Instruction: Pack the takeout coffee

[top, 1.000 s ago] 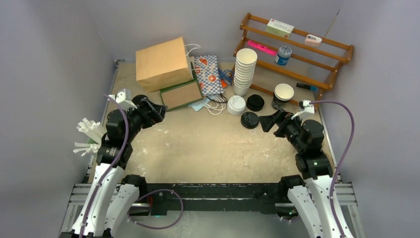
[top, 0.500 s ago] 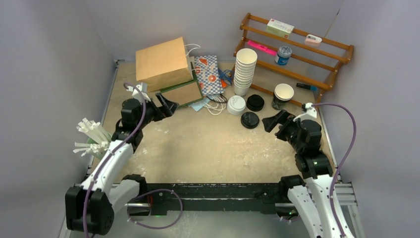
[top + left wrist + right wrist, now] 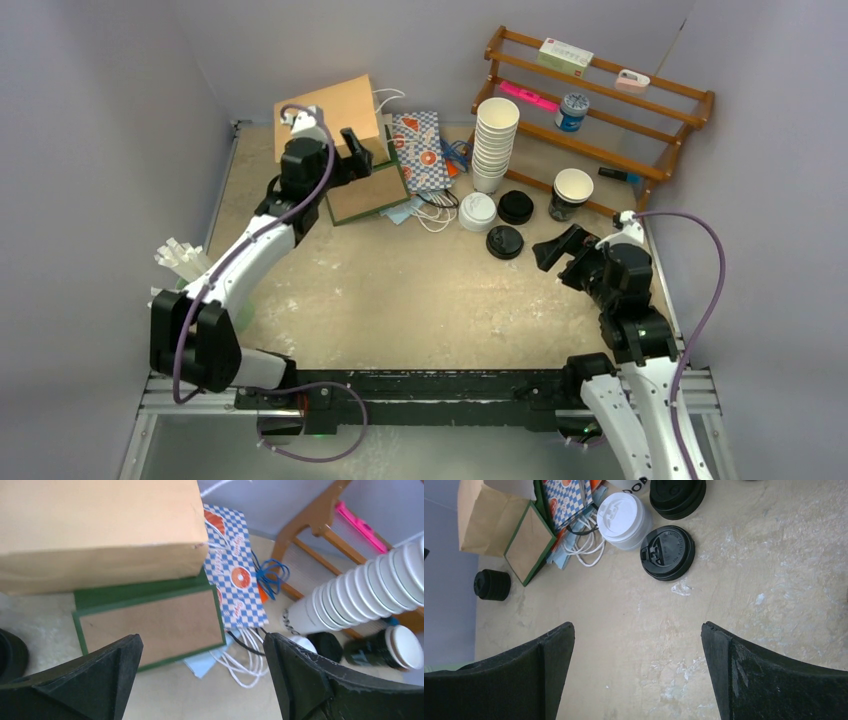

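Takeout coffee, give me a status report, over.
Both open, empty: left claw over paper bags, right claw facing white-lidded cup and black-lidded cup. Cups upright on table, unpacked. Nothing between them and right claw.

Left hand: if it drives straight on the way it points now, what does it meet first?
Most likely the flat green-edged bag, centred ahead of the open left hand in its wrist view. The tan paper bag lies just beyond it. Depth is unclear, so treat this as a judgement.

Matt brown paper bag (image 3: 330,110), glossy wooden rack (image 3: 672,90)
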Controlling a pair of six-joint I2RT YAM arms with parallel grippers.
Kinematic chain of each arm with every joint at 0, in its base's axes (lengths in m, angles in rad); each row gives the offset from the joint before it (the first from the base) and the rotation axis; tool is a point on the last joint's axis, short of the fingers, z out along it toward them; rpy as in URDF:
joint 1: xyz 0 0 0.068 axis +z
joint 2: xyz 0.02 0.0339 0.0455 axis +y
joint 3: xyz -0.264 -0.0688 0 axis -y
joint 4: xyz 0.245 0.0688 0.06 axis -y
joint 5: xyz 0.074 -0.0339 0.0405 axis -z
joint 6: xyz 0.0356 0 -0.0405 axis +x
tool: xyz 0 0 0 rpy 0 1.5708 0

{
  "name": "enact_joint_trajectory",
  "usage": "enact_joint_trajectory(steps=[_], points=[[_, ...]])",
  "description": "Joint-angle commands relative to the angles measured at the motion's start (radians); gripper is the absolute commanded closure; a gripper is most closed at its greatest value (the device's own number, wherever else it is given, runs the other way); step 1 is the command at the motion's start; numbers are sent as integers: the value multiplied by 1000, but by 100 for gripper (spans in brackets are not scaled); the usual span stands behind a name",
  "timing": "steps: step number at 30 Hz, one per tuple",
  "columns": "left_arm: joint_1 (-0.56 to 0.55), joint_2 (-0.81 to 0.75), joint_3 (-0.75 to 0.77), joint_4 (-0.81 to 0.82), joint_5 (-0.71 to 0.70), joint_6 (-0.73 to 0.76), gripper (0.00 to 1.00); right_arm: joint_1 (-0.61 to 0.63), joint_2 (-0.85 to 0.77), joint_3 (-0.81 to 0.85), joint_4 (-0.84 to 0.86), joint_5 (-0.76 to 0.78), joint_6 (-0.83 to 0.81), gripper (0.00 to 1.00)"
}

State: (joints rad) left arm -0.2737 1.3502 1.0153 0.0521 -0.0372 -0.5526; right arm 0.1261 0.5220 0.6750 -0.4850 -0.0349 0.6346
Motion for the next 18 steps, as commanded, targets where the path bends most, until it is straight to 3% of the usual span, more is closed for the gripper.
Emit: enact_joint_trajectory(steps=[1, 7, 18], points=[[-76, 124, 227, -98, -283, 169, 0, 1, -23, 29, 2, 32, -12, 2], [-119, 326, 516, -243, -470, 310, 0, 1, -15, 47, 11, 32, -26, 2], [-198, 708, 948, -343, -730, 546, 5, 1, -27, 51, 9, 69, -35, 2]])
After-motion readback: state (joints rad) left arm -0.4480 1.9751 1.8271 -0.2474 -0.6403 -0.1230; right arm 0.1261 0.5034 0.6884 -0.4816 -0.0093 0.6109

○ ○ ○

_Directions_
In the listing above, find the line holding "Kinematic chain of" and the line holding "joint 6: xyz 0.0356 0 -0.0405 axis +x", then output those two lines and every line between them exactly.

_Result_
Kinematic chain of each arm with every joint at 0, in its base's axes (lengths in m, angles in rad); each row gives the offset from the joint before it (the first from the base) and the rotation axis; tool is a point on the last joint's axis, short of the fingers, z out along it toward them; rpy as in URDF:
joint 1: xyz 0 0 0.068 axis +z
joint 2: xyz 0.02 0.0339 0.0455 axis +y
joint 3: xyz -0.264 -0.0688 0 axis -y
joint 4: xyz 0.245 0.0688 0.06 axis -y
joint 5: xyz 0.074 -0.0339 0.0405 axis -z
joint 6: xyz 0.0356 0 -0.0405 axis +x

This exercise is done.